The problem was that every aspect of Liverpool’s play is drilled with intense precision. Guardiola highlighted its set pieces, not only the corners and free kicks but the throw-ins, for which the club employs a specialist coach. He mentioned how, when a team sits back, Liverpool expertly opens the play through its fullbacks, Trent Alexander-Arnold and Andy Robertson, to create space.
He talked about the way Liverpool’s players pour into the penalty area. “Not just Mané and Salah and Firmino,” he said, but the midfielders, too: Henderson and Georginio Wijnaldum. It is not aimless running, either. “They arrive at exactly the right tempo,” Guardiola said. “It is almost impossible to live with this situation.”
And when an attack breaks down, in that moment of confusion and chaos that everyone in soccer now calls the “transition,” Liverpool melts back into its defensive shape seamlessly. “They are incredible going backward,” Guardiola said. Klopp’s team regroups, rejoins, and then starts hunting the ball again, ready to pounce on the counterattack.
That is not left to chance, either: Liverpool’s fabled front three are not given free rein to interpret attacks as they see fit. They run in set patterns, in predetermined directions, the fluidity that seems to come so naturally a product of intense work on the training ground. The very best teams — and this applies to City, too — do not really go in for freestyling.
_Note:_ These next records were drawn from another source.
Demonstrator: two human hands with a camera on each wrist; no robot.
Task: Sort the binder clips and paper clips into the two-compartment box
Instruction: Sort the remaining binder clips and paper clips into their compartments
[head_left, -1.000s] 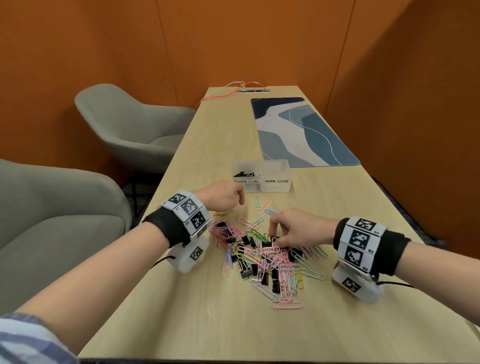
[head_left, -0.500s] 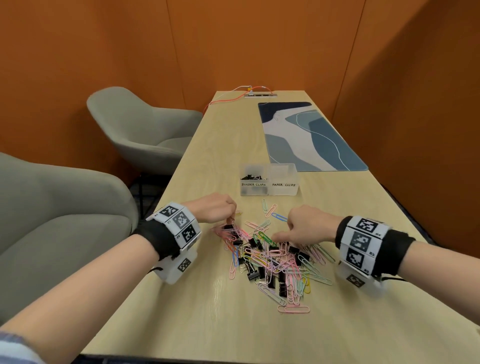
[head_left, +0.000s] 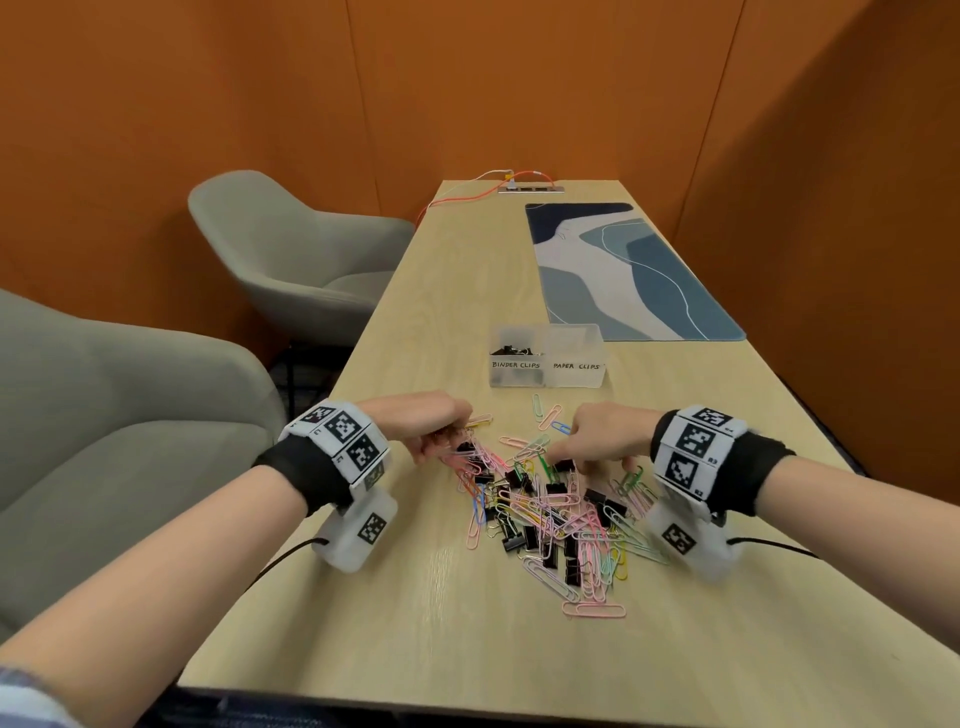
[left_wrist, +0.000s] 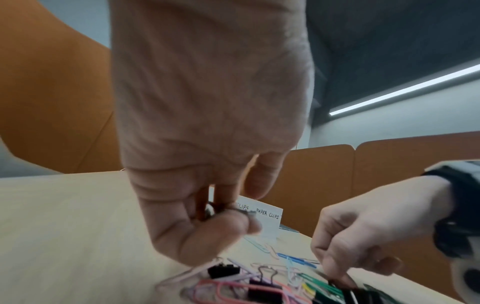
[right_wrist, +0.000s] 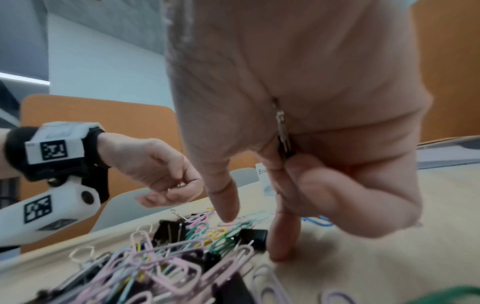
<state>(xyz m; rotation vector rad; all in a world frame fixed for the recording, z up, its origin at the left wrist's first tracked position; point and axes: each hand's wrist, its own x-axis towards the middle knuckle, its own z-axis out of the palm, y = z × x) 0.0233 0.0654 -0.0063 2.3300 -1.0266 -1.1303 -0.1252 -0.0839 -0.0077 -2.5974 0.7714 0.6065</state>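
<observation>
I see both hands low over the pile of clips (head_left: 550, 514) in the middle of the tabletop (head_left: 415, 623). My left hand (head_left: 434, 423) has its fingers curled, and its thumb and fingertips pinch small metal clips, a binder clip by the look of the wire handles in the left wrist view, though blur keeps me from being sure. My right hand (head_left: 605, 439) is curled too: a binder clip (right_wrist: 283, 131) is tucked between the folded fingers and the palm, while the index finger (right_wrist: 223, 197) and another finger reach down to the heap.

The two-compartment box (head_left: 548, 358) stands just beyond the pile, well apart from the hands. Its handwritten labels read "BINDER CLIPS" on the left cell and "PAPER CLIPS" on the right. Black binder clips (head_left: 514, 351) lie in the left cell; I cannot tell what the right one holds.

The near edge of the tabletop runs below my forearms with bare wood between it and the pile. The left edge faces two grey chairs (head_left: 291, 260). A blue patterned mat (head_left: 628, 275) lies on the far right, and the orange wall (head_left: 831, 260) stands close along that side.
</observation>
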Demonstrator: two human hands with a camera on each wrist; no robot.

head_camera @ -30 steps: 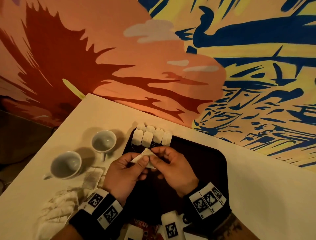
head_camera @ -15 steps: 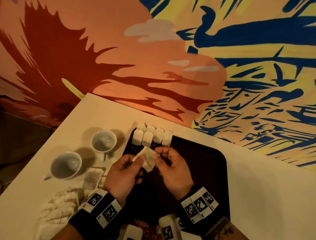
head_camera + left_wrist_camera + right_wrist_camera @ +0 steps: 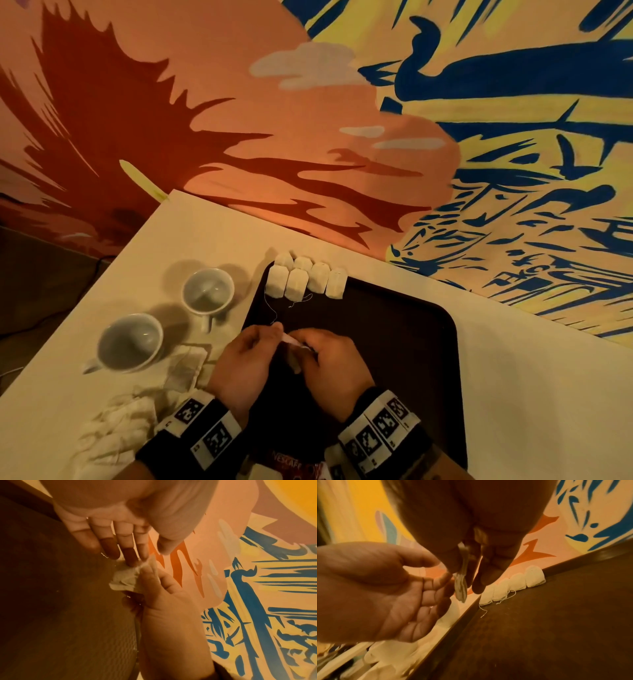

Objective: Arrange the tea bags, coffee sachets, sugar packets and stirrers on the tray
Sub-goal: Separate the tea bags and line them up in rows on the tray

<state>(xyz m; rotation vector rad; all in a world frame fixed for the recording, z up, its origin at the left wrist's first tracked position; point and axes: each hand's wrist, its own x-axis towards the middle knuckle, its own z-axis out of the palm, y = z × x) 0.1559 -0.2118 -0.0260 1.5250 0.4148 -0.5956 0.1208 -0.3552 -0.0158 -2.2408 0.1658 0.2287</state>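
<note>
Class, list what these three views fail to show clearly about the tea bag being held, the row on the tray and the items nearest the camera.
- Held tea bag: head view, mostly covered by the left hand and right hand.
- Row of tea bags on the tray: back ones overlapped, count unsure.
- Red sachet: cut off by bottom edge, wristbands overlap it.
- Stirrers, sugar packets: not identifiable.

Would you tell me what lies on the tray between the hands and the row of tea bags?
In the head view, only loose strings trail from the tea bags toward the hands; otherwise bare dark tray.
</note>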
Everything, even attacking patterns, is planned.
With City, that has been obvious for some time; Guardiola’s team even has a signature goal, one that ordinarily ends with a cutback from Raheem Sterling for Sergio Agüero to tap in, that represents the culmination of all its coach’s hard work.
Increasingly, though, Liverpool does, too: one fullback switching the ball across the field to the other, a cross swinging in, three or four or five attackers speeding into different areas of the box to meet it. It reached its apex, perhaps, with Liverpool’s second goal here: Alexander-Arnold picking out Robertson from across the field; Robertson taking a touch, and finding the run of Salah. “I don’t think I ever saw a goal like that,” Klopp said.
It looked so natural that it was effortless. There is a tendency, in sports, to ascribe everything that seems easy to the virtuosity of the performers: to Alexander-Arnold’s natural vision, to Robertson’s accuracy, to a coolheadedness that Salah just happens to have.
It is a romantic story, an appealing one, one we can readily understand. The truth is less magical, less mystical. It is that Liverpool has practiced all of the component parts of that move again and again; that Klopp has drilled his players so intensely that he has reprogrammed their instincts.
It is tempting to think that Liverpool is soaring because of the man pumping his fist in front of the Kop, roaring his satisfaction, rousing them to war. It is soaring instead because of a man quietly plotting every aspect of his team’s performance, tuning his players to his needs. He is more strategist than motivator. It is just a shame that side of him is so much harder to capture on film.